Sixth impact: I became grateful for the hard work of those who have gone before me. It’s hard to translate in a way that seeks to find one English word to one Greek word, though I learned I could not do it always. It’s hard to grind away at looking at the text, looking at lexica, looking at grammars, looking at the computer screen, looking at my translation, looking at other translations. The back and forth can be dizzying. What was hardest at times was realizing I had found a single English word for a single Greek term – say poreuomai and “I journey” – and that now I had to find everyone in the NT and change each one to fit the decision (146 appearances in the NT!). When I found choices like this later rather than earlier, or realized later that earlier choices wouldn’t work, I might spend two hours adjusting or readjusting or going back to the earlier.

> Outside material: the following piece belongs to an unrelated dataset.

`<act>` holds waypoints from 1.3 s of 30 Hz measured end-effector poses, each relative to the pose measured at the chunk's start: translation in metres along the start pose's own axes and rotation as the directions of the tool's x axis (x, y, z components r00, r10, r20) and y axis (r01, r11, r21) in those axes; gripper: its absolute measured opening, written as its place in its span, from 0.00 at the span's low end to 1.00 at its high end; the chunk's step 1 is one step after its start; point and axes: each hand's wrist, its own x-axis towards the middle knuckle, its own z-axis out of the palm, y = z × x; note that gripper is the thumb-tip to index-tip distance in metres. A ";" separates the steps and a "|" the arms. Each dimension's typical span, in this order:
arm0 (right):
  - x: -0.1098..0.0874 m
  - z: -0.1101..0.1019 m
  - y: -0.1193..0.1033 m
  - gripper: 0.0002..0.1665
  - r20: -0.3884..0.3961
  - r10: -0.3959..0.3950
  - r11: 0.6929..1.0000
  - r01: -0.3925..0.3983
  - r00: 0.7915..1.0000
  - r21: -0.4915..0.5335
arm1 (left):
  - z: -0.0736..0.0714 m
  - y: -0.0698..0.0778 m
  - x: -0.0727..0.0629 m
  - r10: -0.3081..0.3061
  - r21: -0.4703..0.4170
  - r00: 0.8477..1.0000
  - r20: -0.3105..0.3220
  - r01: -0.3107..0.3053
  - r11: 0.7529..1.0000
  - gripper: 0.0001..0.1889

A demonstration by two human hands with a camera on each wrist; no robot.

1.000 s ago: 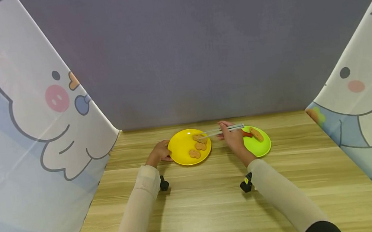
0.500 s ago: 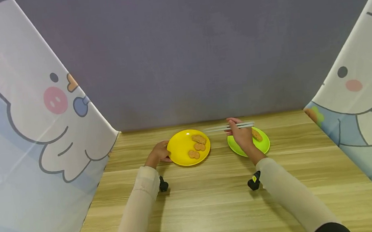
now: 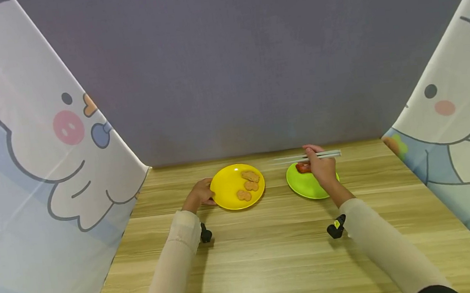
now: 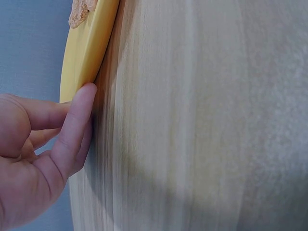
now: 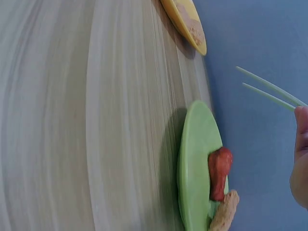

Another hard task was translating the Synoptic Gospels. I did not check the other translations on this but this was my rule: if two or three of the Synoptics have the same Greek then my translation had to be the same. Which meant an adjustment to Luke, which I did last of the three Synoptics, meant an adjustment to both Mark and Matthew at times, and at times this meant to each time that word appeared in all three Gospels. I loved doing this, but it was worth the effort to help the curious Bible reader to see how the passages are identical or slightly different.
Finally, don’t criticize any translation until you’ve put your hand to a whole NT book (Jude and Philemon and 1-3 John don’t count). It’s harder than you think, and every translator I know has good reasons for the choices she made. I don’t like how the NIV handles the Greek word ergon/erga with “deeds” when they think it is positive and “works” when they think it is negative. But I know why they do that; they have their reasons. I have mine. Both of us deserve a hearing.
I welcome your questions.
What I have read of your translation of the NT is really helpful in two ways (so far). I love the words and names and you use and the feel. It feels authentic. I can't say why, and I am not suggesting perfect - more that it feels real. Secondly, I am writing my dissertation for my MA. I found out this year that I am dyslexic. This explains my difficulties at school and since. Yet, I have had an overwhelming feeling of joy at times as I write something where I feel I have been guided. This is between my annoying clunky style every time I read my work back. I have to read and re read because I can't just 'see' what I have written. I am about to submit and it has been tiring but worth the experience. I look forward to reading the Second Testament and I appreciate you sharing your journey along the way.
Doing my own translating work, I can vouch for how hard (but interesting) it is! Thanks for these thoughts. Really enjoying your new translation of the NT.